**Assignment**
The entries below are to be written out exactly, with no images included.

**Record excerpts**
────────────────

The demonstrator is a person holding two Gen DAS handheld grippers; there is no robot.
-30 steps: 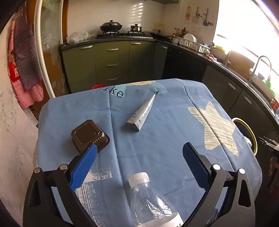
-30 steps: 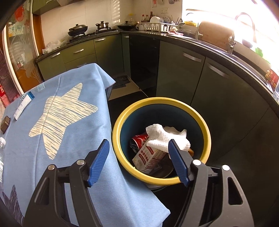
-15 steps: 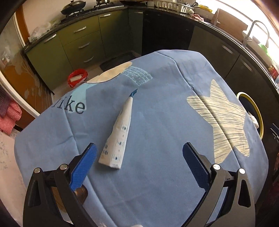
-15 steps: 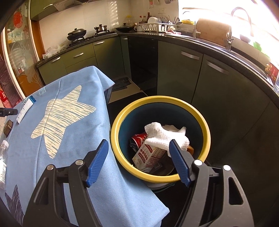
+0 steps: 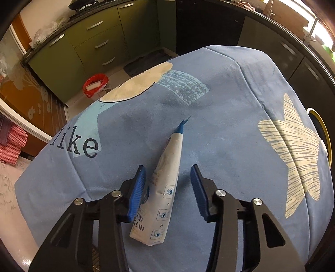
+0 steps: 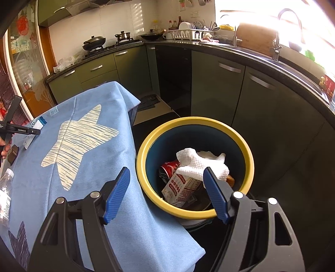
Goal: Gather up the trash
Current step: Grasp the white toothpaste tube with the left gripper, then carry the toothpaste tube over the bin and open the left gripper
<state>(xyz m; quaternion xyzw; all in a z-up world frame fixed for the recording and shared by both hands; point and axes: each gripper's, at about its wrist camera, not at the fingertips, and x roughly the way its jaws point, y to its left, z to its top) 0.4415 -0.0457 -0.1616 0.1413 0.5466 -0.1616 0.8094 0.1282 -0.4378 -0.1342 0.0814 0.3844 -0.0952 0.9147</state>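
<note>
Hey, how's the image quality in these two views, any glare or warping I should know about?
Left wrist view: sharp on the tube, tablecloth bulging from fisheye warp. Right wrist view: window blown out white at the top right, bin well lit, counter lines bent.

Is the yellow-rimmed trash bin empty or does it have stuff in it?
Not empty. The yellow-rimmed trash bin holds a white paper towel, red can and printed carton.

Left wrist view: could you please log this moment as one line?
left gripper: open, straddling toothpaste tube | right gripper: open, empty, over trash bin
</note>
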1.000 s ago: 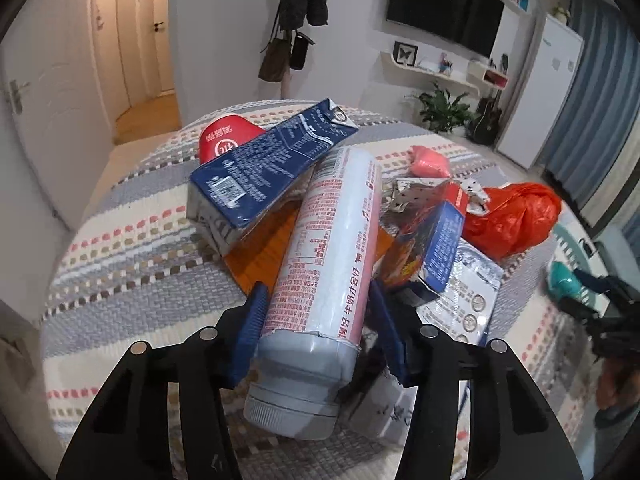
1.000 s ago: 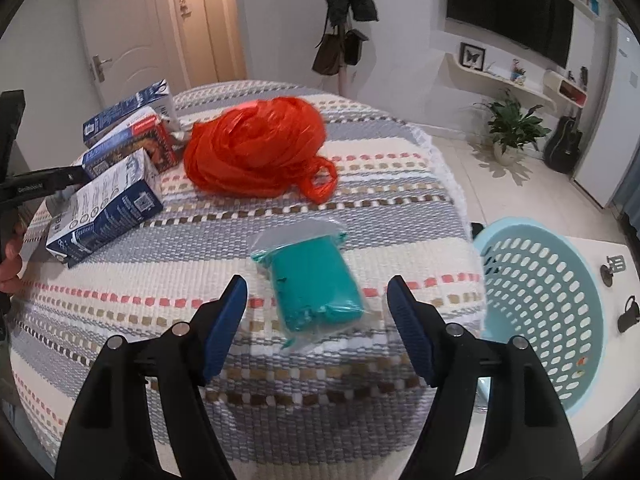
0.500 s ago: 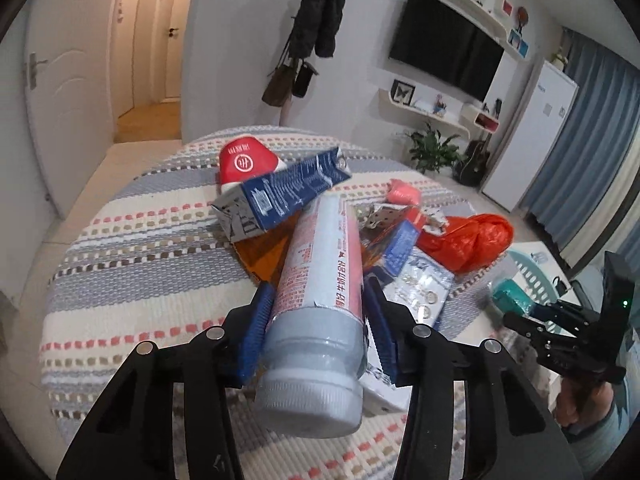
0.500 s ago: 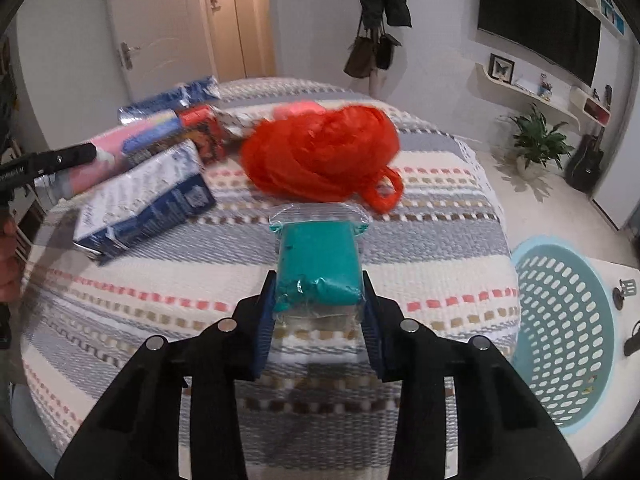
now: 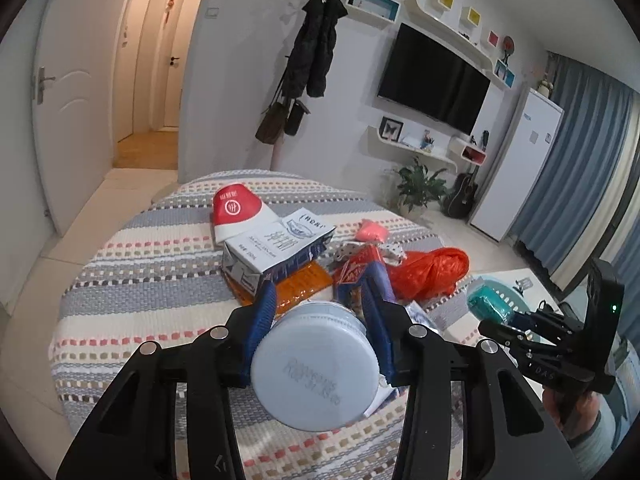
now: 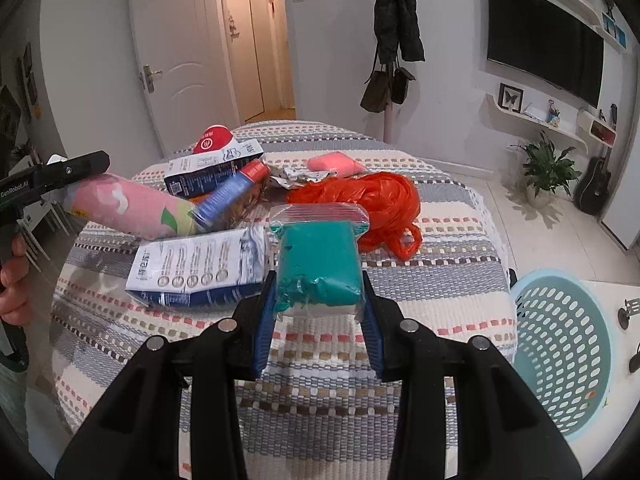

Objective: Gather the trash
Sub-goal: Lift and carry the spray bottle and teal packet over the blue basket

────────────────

**Result**
The demonstrator is a person holding two Gen DAS handheld grippers; there is no robot.
-30 steps: 
-30 steps: 
-15 steps: 
-15 steps: 
+0 steps: 
+0 steps: 
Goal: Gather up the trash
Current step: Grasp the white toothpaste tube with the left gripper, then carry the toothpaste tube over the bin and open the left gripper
<state>(xyz m; quaternion xyzw; all in a z-up world frame fixed for the recording and shared by both hands; point and axes: each gripper's, at about its wrist camera, not at the fingertips, and x roughly the way its jaws point, y to its left, z to its top) 0.4415 -0.0457 -0.1616 0.1413 0.5466 -0.1616 0.8094 0.1282 -0.4378 -0.1342 0.0814 0.3844 -0.0952 0.9147</state>
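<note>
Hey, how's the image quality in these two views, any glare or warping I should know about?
Left wrist view: sharp on the tube, tablecloth bulging from fisheye warp. Right wrist view: window blown out white at the top right, bin well lit, counter lines bent.

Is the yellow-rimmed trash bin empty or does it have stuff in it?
Not empty. The yellow-rimmed trash bin holds a white paper towel, red can and printed carton.

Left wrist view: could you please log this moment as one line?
left gripper: open, straddling toothpaste tube | right gripper: open, empty, over trash bin
</note>
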1.000 s ago: 
1.000 s ago: 
0.500 s ago: 
0.500 s ago: 
now: 
now: 

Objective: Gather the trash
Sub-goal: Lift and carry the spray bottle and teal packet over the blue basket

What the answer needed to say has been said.